Factors influencing corrosion
ASTM A262 method C (Huey test) is the corrosion practice
commonly used in austenitic urea grades to evaluate their
corrosion resistance in the urea environment. In the case of duplex
materials, ASTM A262 method B corrosion practice (Streicher test)
is considered as an appropriate test as well. Historical data for
Tubacex TP 316L UG, TP 310MoLN and UNS S32906 grades show
that the measured weight losses during these tests are well below
the requirements of the main urea engineering firms and licensor
companies.
TP 316L UG was the first urea grade produced by Tubacex.
Huey test results demonstrate a clear tendency of lower and more
repetitive weight losses with time. This fact is due to a deep
investigation made to optimise the metallurgy of the grade.

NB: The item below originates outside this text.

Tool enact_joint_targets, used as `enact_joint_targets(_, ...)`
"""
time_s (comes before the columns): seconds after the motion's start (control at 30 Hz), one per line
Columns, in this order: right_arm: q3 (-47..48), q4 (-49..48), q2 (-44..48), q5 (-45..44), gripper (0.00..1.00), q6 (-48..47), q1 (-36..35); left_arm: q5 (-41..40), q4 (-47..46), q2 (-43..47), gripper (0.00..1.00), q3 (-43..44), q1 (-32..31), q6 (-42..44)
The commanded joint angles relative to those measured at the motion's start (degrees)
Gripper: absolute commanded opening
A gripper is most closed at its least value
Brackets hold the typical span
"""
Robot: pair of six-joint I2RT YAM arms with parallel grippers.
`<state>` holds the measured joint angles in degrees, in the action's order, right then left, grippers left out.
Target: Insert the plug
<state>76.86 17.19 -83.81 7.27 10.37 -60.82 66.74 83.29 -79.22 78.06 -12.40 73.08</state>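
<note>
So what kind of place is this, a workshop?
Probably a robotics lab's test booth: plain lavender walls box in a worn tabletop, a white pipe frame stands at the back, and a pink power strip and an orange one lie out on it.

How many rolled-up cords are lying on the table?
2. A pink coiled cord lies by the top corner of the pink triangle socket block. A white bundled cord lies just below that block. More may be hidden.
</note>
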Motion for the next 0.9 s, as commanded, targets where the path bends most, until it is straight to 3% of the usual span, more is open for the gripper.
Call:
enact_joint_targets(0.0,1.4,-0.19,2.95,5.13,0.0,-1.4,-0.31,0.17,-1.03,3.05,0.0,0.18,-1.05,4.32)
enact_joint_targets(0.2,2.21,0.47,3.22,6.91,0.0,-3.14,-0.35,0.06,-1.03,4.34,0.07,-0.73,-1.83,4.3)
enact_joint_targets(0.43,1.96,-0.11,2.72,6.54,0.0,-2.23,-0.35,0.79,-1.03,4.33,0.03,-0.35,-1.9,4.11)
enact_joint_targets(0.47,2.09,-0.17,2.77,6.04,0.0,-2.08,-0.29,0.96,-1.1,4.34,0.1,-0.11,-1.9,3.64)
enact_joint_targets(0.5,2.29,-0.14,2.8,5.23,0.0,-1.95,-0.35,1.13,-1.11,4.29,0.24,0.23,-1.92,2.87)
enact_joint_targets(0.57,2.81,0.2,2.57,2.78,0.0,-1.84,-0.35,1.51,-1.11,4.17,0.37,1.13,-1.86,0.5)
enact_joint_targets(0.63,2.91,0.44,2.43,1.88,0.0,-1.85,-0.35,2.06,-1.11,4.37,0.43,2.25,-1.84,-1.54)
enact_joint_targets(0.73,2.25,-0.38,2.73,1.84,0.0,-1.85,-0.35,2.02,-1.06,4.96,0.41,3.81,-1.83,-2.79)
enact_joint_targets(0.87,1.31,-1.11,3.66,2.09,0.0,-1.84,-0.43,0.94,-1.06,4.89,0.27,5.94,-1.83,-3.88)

In the case of the TP 310MoLN grade compared to TP 316L UG,
weight losses are more stable and lower as, on one hand, its more
alloyed chemical composition guarantees better corrosion
resistance. This fact, together with a controlled and stable
production process, also allows the material to show less
variability (higher repeatibility) in the values, avoiding getting close
to limits established by licensors. On the other hand, this
behaviour is also the consequence of an extensive analysis of the
characteristics and metallurgy of this material.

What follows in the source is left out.